■ Task to carry out
Copy nothing past the line containing "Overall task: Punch". Transcribe every line of the listing below up to and including it, from the first, except pictures.
----- Available data -----
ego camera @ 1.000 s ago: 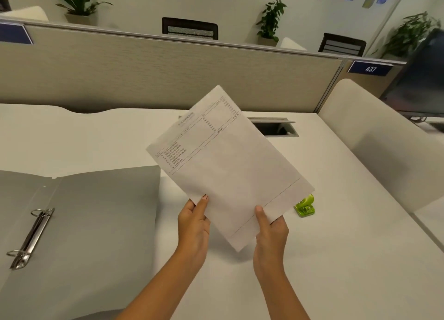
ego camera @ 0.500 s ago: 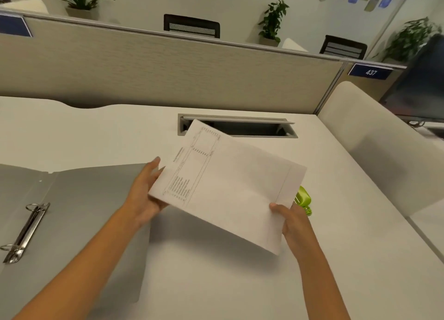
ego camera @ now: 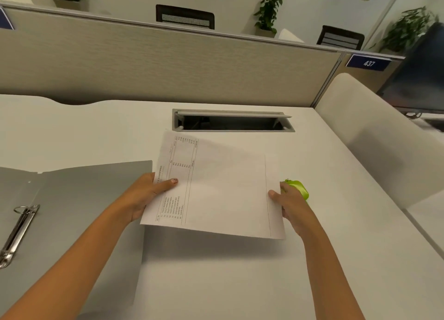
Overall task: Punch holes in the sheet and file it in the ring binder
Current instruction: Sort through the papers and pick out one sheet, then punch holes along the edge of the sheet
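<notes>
A white printed sheet (ego camera: 223, 190) hovers low over the white desk (ego camera: 216, 271), turned sideways with its text at the left. My left hand (ego camera: 146, 194) grips its left edge, thumb on top. My right hand (ego camera: 292, 206) holds its right edge. Just behind my right hand sits a small lime-green hole punch (ego camera: 299, 190), partly hidden by the fingers and the paper. The grey ring binder (ego camera: 79, 214) lies open at the left, its metal rings (ego camera: 18, 228) near the left border.
An open cable slot (ego camera: 233, 122) is sunk into the desk behind the sheet. A beige partition (ego camera: 168, 62) runs along the back. A white side panel (ego camera: 374, 137) rises at the right, with a dark monitor (ego camera: 422, 74) beyond it.
The sheet came down from upright to nearly flat and turned sideways. My left hand shifted to its left edge, my right hand to its right edge near the punch.
</notes>
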Motion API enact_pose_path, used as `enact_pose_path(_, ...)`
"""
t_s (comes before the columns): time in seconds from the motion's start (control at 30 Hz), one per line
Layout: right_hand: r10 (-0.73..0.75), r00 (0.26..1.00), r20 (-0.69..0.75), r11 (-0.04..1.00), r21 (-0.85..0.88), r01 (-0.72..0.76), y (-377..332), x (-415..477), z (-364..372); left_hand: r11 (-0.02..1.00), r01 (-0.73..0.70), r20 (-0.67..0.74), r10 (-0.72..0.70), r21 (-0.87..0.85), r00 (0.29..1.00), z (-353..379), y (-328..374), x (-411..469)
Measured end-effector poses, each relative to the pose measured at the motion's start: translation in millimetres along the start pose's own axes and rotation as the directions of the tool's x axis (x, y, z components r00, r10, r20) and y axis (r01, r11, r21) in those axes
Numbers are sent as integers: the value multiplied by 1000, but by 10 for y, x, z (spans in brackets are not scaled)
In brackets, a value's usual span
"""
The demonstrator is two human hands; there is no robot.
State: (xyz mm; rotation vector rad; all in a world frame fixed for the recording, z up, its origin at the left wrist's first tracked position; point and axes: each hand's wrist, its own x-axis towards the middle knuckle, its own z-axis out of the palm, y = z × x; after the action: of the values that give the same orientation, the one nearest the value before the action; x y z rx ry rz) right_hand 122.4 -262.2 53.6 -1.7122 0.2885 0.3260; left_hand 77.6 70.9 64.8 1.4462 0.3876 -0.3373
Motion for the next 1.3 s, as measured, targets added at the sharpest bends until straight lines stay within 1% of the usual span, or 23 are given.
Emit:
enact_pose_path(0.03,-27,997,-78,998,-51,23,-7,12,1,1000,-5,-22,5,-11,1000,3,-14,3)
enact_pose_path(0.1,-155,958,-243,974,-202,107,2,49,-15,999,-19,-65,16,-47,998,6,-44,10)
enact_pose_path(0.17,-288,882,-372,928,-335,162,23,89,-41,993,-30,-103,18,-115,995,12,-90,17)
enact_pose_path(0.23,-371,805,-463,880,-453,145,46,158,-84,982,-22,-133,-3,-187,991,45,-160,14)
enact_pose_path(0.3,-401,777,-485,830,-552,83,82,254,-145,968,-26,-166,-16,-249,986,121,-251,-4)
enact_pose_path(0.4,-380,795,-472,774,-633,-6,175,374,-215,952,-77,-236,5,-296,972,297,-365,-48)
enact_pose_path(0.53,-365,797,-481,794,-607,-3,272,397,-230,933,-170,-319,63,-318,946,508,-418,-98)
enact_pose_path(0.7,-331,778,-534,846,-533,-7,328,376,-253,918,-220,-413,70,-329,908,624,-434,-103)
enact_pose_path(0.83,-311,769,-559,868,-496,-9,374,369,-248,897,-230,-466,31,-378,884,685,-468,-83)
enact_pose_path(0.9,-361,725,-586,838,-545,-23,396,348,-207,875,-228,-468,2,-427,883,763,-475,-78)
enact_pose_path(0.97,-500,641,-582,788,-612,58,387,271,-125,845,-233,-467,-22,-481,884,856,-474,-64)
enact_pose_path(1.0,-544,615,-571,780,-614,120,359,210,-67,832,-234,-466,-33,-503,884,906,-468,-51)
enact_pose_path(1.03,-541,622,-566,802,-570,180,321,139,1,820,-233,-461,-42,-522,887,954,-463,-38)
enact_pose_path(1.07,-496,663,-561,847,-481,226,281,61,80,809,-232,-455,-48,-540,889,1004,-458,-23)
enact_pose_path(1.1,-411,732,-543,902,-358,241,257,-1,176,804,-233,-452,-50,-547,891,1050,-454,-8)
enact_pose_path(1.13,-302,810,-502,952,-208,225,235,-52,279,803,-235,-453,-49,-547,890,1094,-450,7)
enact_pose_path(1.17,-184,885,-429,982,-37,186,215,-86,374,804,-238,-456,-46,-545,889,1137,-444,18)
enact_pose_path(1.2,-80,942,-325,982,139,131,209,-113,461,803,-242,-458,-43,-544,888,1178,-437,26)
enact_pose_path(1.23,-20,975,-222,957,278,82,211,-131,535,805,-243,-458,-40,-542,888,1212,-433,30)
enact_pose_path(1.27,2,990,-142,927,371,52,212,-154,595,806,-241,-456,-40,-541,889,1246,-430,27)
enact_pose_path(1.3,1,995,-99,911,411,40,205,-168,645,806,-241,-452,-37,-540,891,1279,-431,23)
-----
■ Written answer
ego camera @ 1.000 s ago: 
ego camera @ 0.500 s ago: 
ego camera @ now: 
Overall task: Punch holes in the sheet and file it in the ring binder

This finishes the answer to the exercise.